Una promessa da mantenere

Dalla Rassegna stampa

Ieri ci hanno promesso che la corruzione verrà colpita senza esitazione e che i parlamentari condannati non potranno essere candidati. Una promessa è una promessa e anche se i nostri politici non sono famosiper mantenerle, stavolta vogliamo crederci.
Nel comunicato stampa di palazzo Chigi c'è una frase chiara: le iniziative contenute nel disegno di legge contro la corruzione «rispondono alla domanda di trasparenza e controllo proveniente dai cittadini». Pare di capire che senza gli scandali a ripetizione di queste settimane che hanno indignato l'opinione pubblica e riesumato il fantasma di Tangentopoli non si sarebbe fatto nulla.
La credibilità del sistema politico non è mai stata così bassa dalla fine della cosiddetta prima repubblica. E l'unica cosa che può forse evitarle di precipitare definitivamente sotto i piedi è una legge che mostri in modo inequivocabile la volontà di rialzare il livello morale. Per questo la promessa merita attenzione. Ma l'istinto di sopravvivenza dei politici riuscirà a fare il miracolo? Purtroppo la strada è ancora molto lunga. Come è lunga quella dei disegni di legge che al pari di questo devono superare nell'identico testo l'esame della Camera e del Senato. Dove i parlamentari nei guai con la giustizia non mancano, e questo non è un presupposto ideale per immaginare un percorso in discesa. Ma soprattutto dove è passato il concetto che si possano pacificamente aggirare tutte le regole di ineleggibilità e incompatibilità semplicemente interpretando
le leggi. E' questo è un problema forse ancora più difficile da risolvere.
Roberto Calderoli avrà dunque il suo da fare per convincere molti colleghi a votare l'emendamento che equipara le regole per le candidature a Camera e Senato a quelle previste per gli amministratori locali. Qualcuno, è vero, avrebbe voluto misure ancora più drastiche. Come
l'ineleggibilità perpetua per i corrotti. «Era troppo», ha ammesso il ministro della Semplificazione.
Si tratta comunque di paletti molto più rigidi rispetto a quelli (praticamente inesistenti) che finora devono superare gli onorevoli, visto che vietano l'elezione ai condannati in via definitiva per una serie di gravi reati, quali sono quelli contro la pubblica amministrazione. Ma che nemmeno ora, proprio mentre la politica italiana è alle prese con uno dei passaggi più difficili dalle inchieste di Mani pulite, hanno potuto evitare il solito brutto spettacolo.

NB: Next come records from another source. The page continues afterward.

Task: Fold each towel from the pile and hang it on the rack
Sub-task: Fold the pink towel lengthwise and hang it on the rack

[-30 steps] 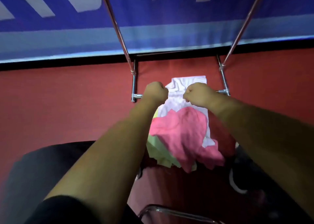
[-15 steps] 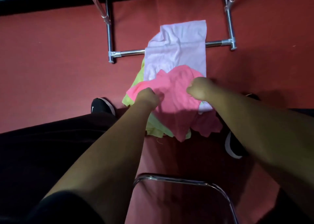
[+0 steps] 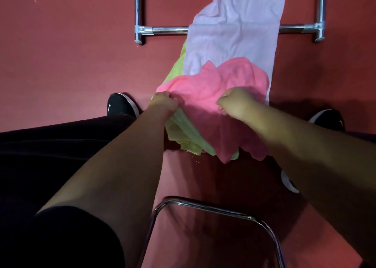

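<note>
Pink towel (image 3: 211, 105), pale lilac towel (image 3: 234, 29), lime-green towel (image 3: 187, 133), chrome rack (image 3: 168, 30), red floor (image 3: 61, 54), black shoes with white soles (image 3: 120, 106), black sleeve (image 3: 71, 237)

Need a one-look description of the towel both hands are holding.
Find the chrome rack bar across the top, with a pale lilac towel lying over it. Nearer the person, the pink towel lies crumpled on top of the heap, gripped by the left hand and right hand. It's the only bright pink one; beneath it is a yellow-green towel.

Black sleeve (image 3: 77, 237), black trousers (image 3: 50, 143), black sneakers (image 3: 119, 105), white logo, white soles.
</note>
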`<action>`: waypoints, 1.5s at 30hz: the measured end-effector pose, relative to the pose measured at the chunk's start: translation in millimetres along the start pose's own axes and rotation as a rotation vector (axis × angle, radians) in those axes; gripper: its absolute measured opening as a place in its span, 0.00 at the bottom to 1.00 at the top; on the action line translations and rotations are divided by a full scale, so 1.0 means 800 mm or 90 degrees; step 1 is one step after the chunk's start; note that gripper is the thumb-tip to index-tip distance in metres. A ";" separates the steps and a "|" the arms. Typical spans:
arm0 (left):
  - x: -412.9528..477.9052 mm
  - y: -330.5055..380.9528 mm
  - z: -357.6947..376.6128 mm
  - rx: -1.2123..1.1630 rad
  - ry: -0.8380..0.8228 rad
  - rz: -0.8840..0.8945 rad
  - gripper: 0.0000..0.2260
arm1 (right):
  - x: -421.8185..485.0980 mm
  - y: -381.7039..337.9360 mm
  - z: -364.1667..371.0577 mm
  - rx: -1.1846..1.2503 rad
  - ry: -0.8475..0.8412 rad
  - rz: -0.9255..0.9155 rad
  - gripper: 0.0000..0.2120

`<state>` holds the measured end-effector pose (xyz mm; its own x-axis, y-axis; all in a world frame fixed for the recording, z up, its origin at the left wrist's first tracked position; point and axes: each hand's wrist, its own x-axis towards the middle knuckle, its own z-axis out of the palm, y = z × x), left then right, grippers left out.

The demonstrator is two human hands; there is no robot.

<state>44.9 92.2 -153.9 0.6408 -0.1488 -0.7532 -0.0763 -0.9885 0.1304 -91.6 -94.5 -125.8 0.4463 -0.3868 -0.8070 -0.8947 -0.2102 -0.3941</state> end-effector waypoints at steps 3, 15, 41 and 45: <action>0.000 -0.005 0.003 -0.106 -0.045 -0.032 0.20 | 0.001 -0.006 0.012 0.003 -0.004 -0.019 0.11; 0.028 0.007 -0.009 -0.312 0.032 -0.087 0.17 | 0.011 -0.006 0.031 0.004 0.000 -0.049 0.10; -0.122 0.110 -0.119 -0.709 -0.026 0.269 0.07 | -0.088 -0.074 -0.106 0.179 0.154 -0.247 0.17; -0.199 0.134 -0.159 -0.675 -0.003 0.398 0.05 | -0.140 -0.082 -0.154 0.076 0.110 -0.353 0.23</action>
<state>31.9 13.3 61.9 0.7143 -0.5907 -0.3752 0.2901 -0.2381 0.9269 -80.5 -148.0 44.8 0.8351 -0.3910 -0.3869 -0.5184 -0.3238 -0.7915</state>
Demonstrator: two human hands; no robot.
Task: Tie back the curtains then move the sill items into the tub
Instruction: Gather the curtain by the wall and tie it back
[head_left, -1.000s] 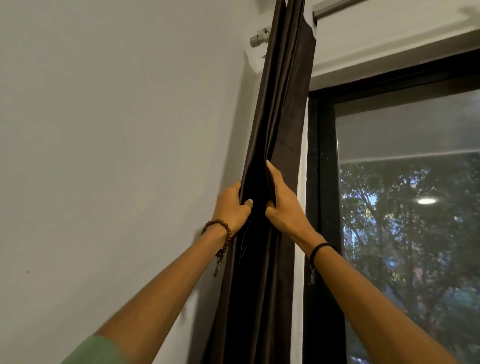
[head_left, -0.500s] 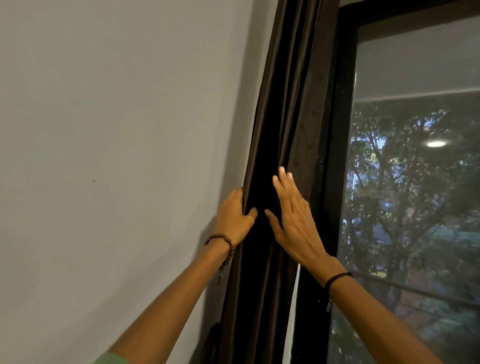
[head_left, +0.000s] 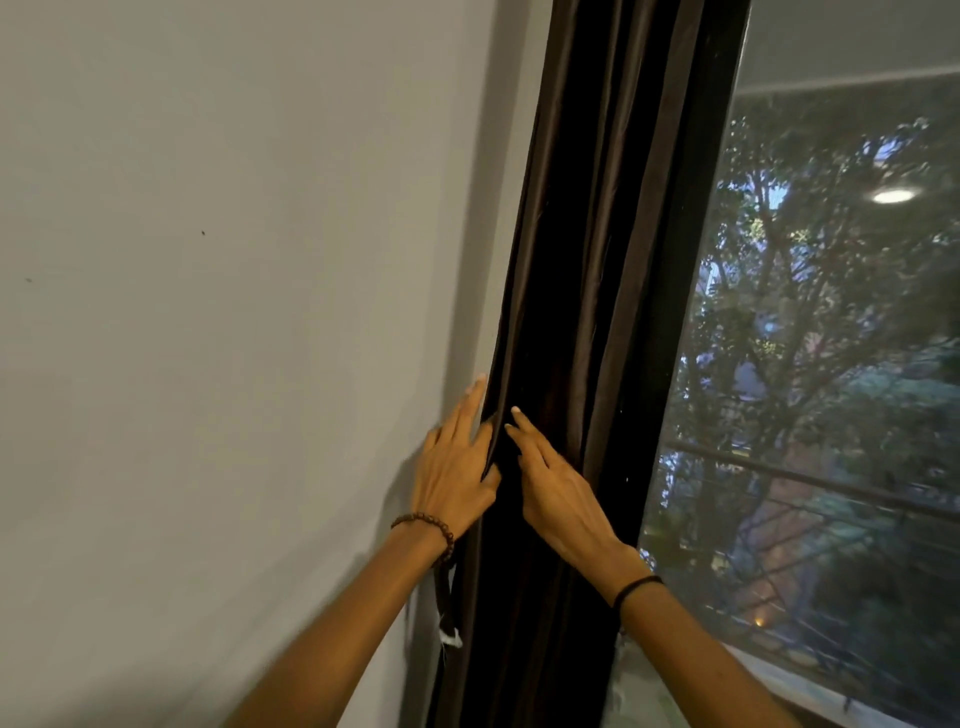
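A pale wall (head_left: 208, 312) is lying left of the hands, a dark-framed window (head_left: 831, 364) right. The gathered curtain (head_left: 597, 260) is hanging between them, long axis near upright. The left hand (head_left: 454, 475) and right hand (head_left: 558, 493) are pressing it, fingers loosely spread, gripping nothing.

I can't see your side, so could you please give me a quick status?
Left hand and right hand open, fingers pressed into gathered curtain. Curtain bunched beside window frame, not tied. Nothing in the way.

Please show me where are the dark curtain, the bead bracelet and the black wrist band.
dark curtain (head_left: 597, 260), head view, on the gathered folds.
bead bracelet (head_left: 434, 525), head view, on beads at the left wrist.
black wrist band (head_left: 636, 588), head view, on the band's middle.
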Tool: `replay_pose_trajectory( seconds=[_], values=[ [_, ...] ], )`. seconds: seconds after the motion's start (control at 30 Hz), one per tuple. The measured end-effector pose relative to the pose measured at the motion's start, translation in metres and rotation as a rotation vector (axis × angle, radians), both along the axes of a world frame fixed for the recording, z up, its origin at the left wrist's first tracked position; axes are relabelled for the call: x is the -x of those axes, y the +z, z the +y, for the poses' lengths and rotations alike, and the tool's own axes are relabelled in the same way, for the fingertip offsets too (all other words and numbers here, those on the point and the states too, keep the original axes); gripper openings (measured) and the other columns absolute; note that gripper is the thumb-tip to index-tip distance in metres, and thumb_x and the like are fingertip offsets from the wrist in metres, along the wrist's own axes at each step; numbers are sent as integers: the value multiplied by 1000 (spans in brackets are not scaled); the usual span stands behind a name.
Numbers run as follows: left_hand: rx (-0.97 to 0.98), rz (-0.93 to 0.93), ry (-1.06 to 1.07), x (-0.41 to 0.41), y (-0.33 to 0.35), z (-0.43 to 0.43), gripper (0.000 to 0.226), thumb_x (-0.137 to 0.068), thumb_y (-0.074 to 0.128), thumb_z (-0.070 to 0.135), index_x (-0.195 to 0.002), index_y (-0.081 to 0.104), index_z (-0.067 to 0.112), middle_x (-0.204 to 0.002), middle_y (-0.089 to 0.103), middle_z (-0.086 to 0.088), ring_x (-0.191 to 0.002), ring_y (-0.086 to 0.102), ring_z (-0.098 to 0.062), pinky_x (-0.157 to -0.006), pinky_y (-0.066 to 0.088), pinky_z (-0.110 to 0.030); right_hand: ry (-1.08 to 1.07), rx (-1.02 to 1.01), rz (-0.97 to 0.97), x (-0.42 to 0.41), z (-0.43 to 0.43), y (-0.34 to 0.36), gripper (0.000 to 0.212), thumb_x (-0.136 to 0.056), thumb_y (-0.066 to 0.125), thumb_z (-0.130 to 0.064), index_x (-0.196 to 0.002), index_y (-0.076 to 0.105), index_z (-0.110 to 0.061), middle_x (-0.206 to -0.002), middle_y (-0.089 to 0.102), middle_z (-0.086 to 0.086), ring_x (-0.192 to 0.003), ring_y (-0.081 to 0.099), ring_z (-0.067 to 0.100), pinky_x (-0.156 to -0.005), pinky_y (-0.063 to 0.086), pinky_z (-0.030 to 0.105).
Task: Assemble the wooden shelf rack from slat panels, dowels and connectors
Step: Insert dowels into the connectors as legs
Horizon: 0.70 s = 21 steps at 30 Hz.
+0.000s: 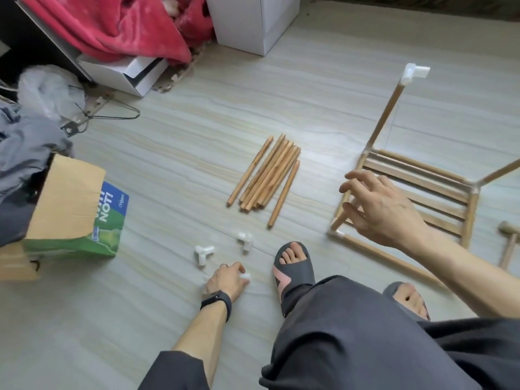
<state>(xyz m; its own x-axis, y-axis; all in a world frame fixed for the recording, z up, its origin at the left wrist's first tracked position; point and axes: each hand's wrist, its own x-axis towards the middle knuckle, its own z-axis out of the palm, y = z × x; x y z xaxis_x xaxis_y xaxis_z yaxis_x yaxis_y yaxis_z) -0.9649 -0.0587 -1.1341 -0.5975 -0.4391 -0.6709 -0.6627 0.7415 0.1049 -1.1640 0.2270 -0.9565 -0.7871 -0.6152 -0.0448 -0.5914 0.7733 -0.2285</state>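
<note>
Head view, looking down at a pale floor (281, 80): your left hand (225, 280) curls its fingers round a white connector (245, 276) beside your sandalled foot (292, 260); two loose connectors (204, 253) sit just beyond it; a bundle of dowels (267, 175) lies in the middle; at right, your right hand (385, 209) hovers with fingers spread, holding nothing, over the near corner of the part-built rack (439, 190), whose slat panel (422, 175) lies flat with one post (385, 114) rising to a capped top; a mallet (508, 243) rests nearby. To do this step well, steady the rack with the free hand; line a socket squarely with a bare dowel end; push straight, not slanted.
</note>
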Motion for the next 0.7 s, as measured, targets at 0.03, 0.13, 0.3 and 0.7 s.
replay_pose_trajectory(
  seconds=[0.03, 0.13, 0.3, 0.7],
  values=[
    [-16, 11, 4, 3, 0, 1, 36, -91, 55, 49, -125, 56, 37, -129, 54, -5, -118, 57, -26, -91, 45, -34, 0, -3, -5, 0, 0, 0, 34, -97, 60, -30, -129, 57, -18, -149, 45, 4, -119, 51, 32, -95, 46, 42],
    [-132, 131, 72, 16, 12, 1, 37, -95, 55, 53, -121, 61, 28, -118, 63, -8, -110, 61, -29, -88, 48, -33, -3, -11, -16, -1, 0, 1, 35, -98, 58, -32, -130, 55, -20, -150, 42, 2, -119, 50, 30, -95, 46, 41],
    [-573, 502, 493, 60, 71, 14, 39, -93, 68, 46, -110, 68, 11, -83, 73, 0, -70, 68, -11, -66, 54, -24, -1, -31, -40, -4, -2, 3, 37, -97, 57, -38, -131, 54, -22, -150, 41, 0, -118, 50, 27, -95, 47, 39],
    [-1330, 445, 457, 175, 217, 63, 44, -104, 44, 35, -127, 69, 8, -66, 45, 5, -57, 38, -11, -55, 34, -22, -170, 321, -266, -8, -1, 28, 62, -94, 40, -65, -147, 43, -33, -148, 50, -8, -137, 39, 16, -113, 33, 43]
  ],
)
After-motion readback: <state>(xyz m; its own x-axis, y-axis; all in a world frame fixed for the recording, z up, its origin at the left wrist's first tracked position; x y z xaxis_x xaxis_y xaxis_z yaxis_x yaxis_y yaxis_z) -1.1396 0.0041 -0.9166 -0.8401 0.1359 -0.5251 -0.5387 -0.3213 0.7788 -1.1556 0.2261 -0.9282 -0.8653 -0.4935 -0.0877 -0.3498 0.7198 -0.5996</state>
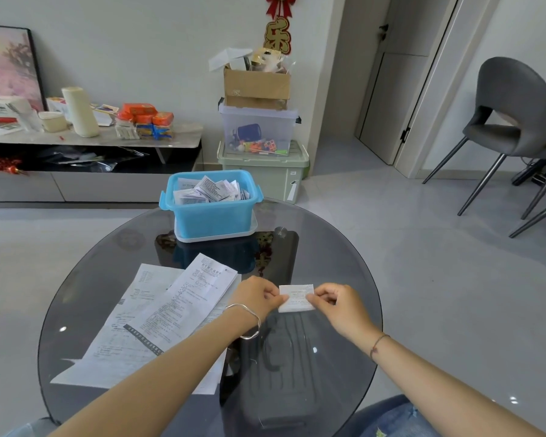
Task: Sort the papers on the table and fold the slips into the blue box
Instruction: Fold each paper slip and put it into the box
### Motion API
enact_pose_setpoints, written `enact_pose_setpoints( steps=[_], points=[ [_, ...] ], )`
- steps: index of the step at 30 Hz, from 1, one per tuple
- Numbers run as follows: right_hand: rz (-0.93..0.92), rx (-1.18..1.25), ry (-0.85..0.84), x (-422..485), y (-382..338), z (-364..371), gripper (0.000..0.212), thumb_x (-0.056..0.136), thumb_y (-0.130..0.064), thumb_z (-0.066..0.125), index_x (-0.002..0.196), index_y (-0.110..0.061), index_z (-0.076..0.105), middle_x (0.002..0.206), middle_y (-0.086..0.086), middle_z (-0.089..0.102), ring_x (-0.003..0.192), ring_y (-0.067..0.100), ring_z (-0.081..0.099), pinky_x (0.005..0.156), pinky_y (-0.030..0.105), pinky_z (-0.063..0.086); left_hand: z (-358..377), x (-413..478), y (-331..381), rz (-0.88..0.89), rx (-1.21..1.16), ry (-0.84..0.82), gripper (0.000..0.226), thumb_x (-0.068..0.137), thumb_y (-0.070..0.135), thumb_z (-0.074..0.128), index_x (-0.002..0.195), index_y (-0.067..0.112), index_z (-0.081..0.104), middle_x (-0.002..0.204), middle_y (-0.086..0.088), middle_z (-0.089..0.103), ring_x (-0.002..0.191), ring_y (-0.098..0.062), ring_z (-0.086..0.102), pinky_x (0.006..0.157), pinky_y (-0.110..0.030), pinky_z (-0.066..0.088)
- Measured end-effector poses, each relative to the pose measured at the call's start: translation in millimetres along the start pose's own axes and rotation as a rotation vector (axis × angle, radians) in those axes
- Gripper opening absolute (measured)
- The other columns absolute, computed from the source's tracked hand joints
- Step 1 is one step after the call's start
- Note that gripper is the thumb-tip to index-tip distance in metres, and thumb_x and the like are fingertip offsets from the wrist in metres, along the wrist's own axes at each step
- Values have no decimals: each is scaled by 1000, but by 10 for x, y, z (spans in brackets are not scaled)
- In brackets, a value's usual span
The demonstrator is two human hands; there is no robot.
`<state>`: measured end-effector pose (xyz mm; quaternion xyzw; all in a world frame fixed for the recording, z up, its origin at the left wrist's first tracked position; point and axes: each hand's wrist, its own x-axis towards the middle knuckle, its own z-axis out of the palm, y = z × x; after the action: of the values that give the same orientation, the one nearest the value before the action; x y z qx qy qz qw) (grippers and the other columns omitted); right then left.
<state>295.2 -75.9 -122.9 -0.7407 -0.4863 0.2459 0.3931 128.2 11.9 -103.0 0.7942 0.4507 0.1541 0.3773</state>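
**Both hands pinch one small slip above the glass worktop**

The left hand [259, 294] and the right hand [334, 302] meet over the round dark glass worktop [328, 247], each with fingers curled and pinching one side edge of a small white printed slip [297, 298]. The slip spans the gap between the two hands, its left edge in the left hand's fingertips and its right edge in the right hand's. It looks already folded small, though the folds cannot be made out.

Just left of the left hand, and running under that forearm, lies a spread of large printed papers [158, 316], overlapping each other flat on the worktop. Beyond the left hand, well apart from both hands and towards the far edge of the worktop, stands the blue box [213, 212], open-topped and resting on a pale lid [215, 236]. A heap of folded slips [208, 190] fills it nearly to the rim.

A silver bangle [249, 323] circles the left wrist.
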Motion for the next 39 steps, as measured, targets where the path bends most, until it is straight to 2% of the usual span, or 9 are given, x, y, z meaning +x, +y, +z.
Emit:
enact_pose_setpoints(
  steps=[3, 5, 9, 16, 22, 26, 28, 32, 39],
  points=[
    [50, -43, 20, 59, -10, 22, 16, 83, -24, 73, 69, -20, 65, 64, -1, 63, 58, 10, 53, 58, 21, 41, 21, 5, 33, -28, 46, 24, 23, 89, 25, 65, 100, 4, 66, 76, -5, 63, 61, -6, 47, 57, -8, 35],
    [73, -74, 19, 85, -34, 24, 17, 82, -24, 74, 68, -18, 65, 60, -5, 59, 56, 7, 51, 55, 19, 38, 2, -47, 46, 9, 122, 42, 35, 89, 25, 66, 120, 16, 54, 95, -1, 65, 78, -7, 55, 72, -10, 41],
    [81, -113, 20, 122, -56, 29, 21, 81, -21, 73, 63, -21, 62, 57, -7, 56, 53, 6, 49, 53, 19, 37, -71, -231, 32, 288, 373, 4, 45, 92, 36, 59, 135, 26, 48, 131, 7, 53, 118, -9, 50, 98, -19, 42],
    [-7, -267, 47, 95, -54, 83, 28, 84, -21, 66, 60, -25, 53, 56, -8, 59, 52, 5, 48, 51, 23, 37, -66, -402, -64, 399, 696, -189, 58, 99, 51, 33, 149, 24, 28, 155, 5, 29, 142, -13, 26, 115, -27, 20],
    [37, -125, 36, 98, -62, 88, 20, 81, -20, 70, 67, -24, 56, 59, -7, 61, 53, 6, 50, 56, 25, 41, -56, -390, -56, 466, 811, -216, 64, 97, 58, 28, 146, 18, 34, 151, -1, 35, 143, -19, 20, 118, -33, 9],
    [-245, -356, 125, -28, -66, 16, 9, 86, -24, 66, 90, -27, 60, 83, -16, 60, 70, -3, 48, 57, 13, 35, -69, -377, -8, 472, 863, -240, 67, 95, 62, 26, 147, 20, 31, 149, -4, 40, 143, -23, 21, 119, -35, 5],
    [-448, -484, 164, -85, -54, -37, 7, 89, -27, 60, 92, -26, 67, 91, -19, 62, 81, -3, 51, 64, 15, 43, -60, -354, 2, 486, 879, -249, 67, 95, 62, 27, 148, 22, 31, 145, -5, 45, 142, -24, 24, 119, -36, 6],
    [-715, -635, 96, -187, 86, -58, 27, 88, -30, 48, 95, -24, 74, 94, -15, 69, 86, 8, 61, 68, 27, 54, -38, -327, -6, 484, 895, -239, 68, 94, 64, 26, 147, 22, 32, 140, -5, 49, 139, -24, 30, 119, -37, 9],
    [-783, -765, 27, -263, 191, -31, 31, 90, -30, 45, 109, -22, 69, 108, -9, 63, 96, 12, 57, 83, 26, 50, 40, -253, 6, 543, 999, -179, 67, 92, 66, 25, 127, 15, 51, 106, -9, 60, 100, -27, 53, 95, -38, 37]
  ],
)
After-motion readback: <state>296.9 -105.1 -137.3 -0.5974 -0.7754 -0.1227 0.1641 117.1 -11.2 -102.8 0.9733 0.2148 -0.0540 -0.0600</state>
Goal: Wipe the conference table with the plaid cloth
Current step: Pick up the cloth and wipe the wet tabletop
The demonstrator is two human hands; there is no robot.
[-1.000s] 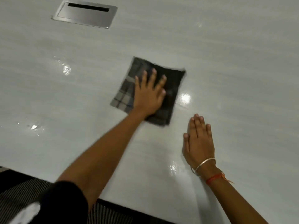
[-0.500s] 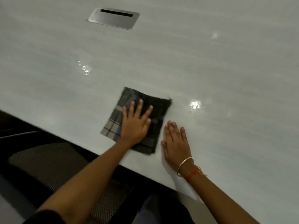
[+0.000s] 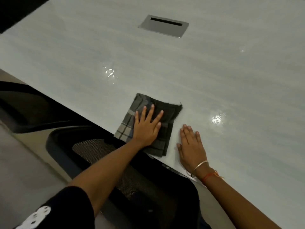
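Pale, glossy conference table (image 3: 214,71) filled most of the head view. Left hand (image 3: 146,128): fingers (image 3: 149,113) straight and spread, pressed flat on the plaid cloth (image 3: 167,123); nothing curled round the fabric, so it was held by downward pressure only. Cloth was folded to a rough square under the palm, its near corner at the table edge just behind the wrist. On the thumb side, just beside the cloth and seemingly apart from it, the right hand (image 3: 191,146) lay flat on the bare top with its fingers extended, holding nothing; bangle (image 3: 200,164) at the wrist. Beyond the left fingertips was a bright patch (image 3: 109,72), wet or glare, cannot tell; well beyond that, a metal cable hatch (image 3: 163,25) set into the top. Behind the left wrist, a black mesh chair (image 3: 92,149) stood against the table edge. Risks, as judged: a stroke toward the body could drag the unpinched cloth off the edge onto the chair; palm friction alone could shear the folded layers and bunch them; if the sheen was moisture, the bracing right hand could slide; a far stroke might catch a corner in the hatch slot.
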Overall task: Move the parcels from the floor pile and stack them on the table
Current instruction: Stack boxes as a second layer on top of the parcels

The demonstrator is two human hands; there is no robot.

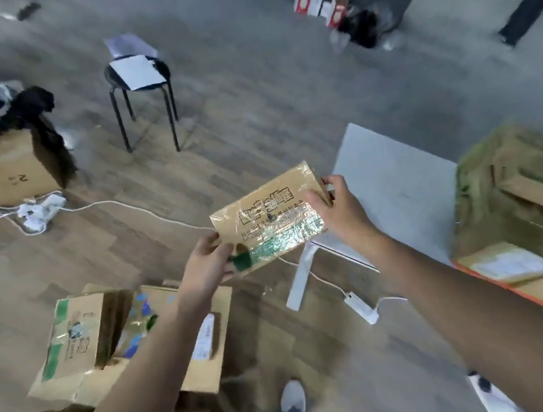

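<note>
A flat cardboard parcel [264,213], wrapped in shiny clear tape and printed with dark lettering, is held in the air by both hands. Its lower left corner is pinched by the left hand [207,266], thumb on the upper face. Its upper right edge is gripped by the right hand [339,210], thumb across the face and fingers curled behind. The parcel is tilted, its right end higher, and it touches nothing else.

Just to the right of the parcel, the bare grey top of a table [395,189] with a white leg can be seen. Farther right, several cardboard parcels [520,193] are already stacked, blurred, beside an orange-edged surface [515,287]; whether that surface is part of the same table cannot be told.

Below and to the left, the floor pile [83,337] is seen under the left forearm: several battered boxes, some open, some taped in green.

The task is judged to be partway done: some parcels are stacked, one is in transit, and several are left on the floor.

Around these, a white power strip [361,308] with its cable, a black stool [138,81] bearing papers, and a large box [5,164] draped with dark cloth are spread over the wood floor.
</note>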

Basta dare un'occhiata alle liste per le elezioni regionali chiuse poche ore prima che il Consiglio dei ministri approvasse il disegno di legge. Dalla Campania, dove la capolista del Pdl Mara Carfagna, ministro delle Pari opportunità, si è battuta con impegno («applicheremo il codice etico in maniera diffusa»), arriva purtroppo una lezione assai istruttiva. Lì si è presentato, questa volta con il centrodestra, un consigliere regionale ex centrosinistra condannato in primo grado per concorso esterno in associazione mafiosa già sospeso dall'incarico a
maggio per decreto della presidenza del Consiglio. La sua candidatura è stata addirittura sconfessata dal possibile futuro governatore del suo schieramento, Stefano Caldoro, che ha pubblicamente dichiarato: «Non voglio i suoi voti».
Ma Roberto Conte ha avuto ugualmente il posto in lista. E il vicepresidente del Consiglio regionale Salvatore Ronghi, dell'Mpa, per protesta non si è candidato. Sempre in Campania sono
stati poi riproposti in lista due esponenti del centrodestra e uno del centrosinistra «avvisati» con
l'ipotesi che abbiano riscosso indebiti rimborsi chilometrici dal Consiglio
regionale. Per non parlare della polemica innescata dalla presidente del Consiglio, Sandra Lonardo, moglie di Clemente Mastella. Destinataria di un «divieto di dimora» nell`ambito di
un'inchiesta per cui è indagata, si è comunque ripresentata capolista dell'Udeur a Napoli e Benevento. Farà lacampagna elettorale da Roma, e siccome non gli va giù se l'èpresa con
il candidato governatore della sinistra Vincenzo De Luca: «Lui può fare la sua campagna elettorale come se nulla fosse, nonostante abbia due procedimenti giudiziari in corso e io invece sono costretta all'esilio dalla mia terra». Che spettacolo!
D'accordo che in base alle
regole attuali l'ineleggibilità alla Regione scatta solo in caso di condanna definitiva.
Ma la domanda finale resta: tutti segnali coerenti con le promesse?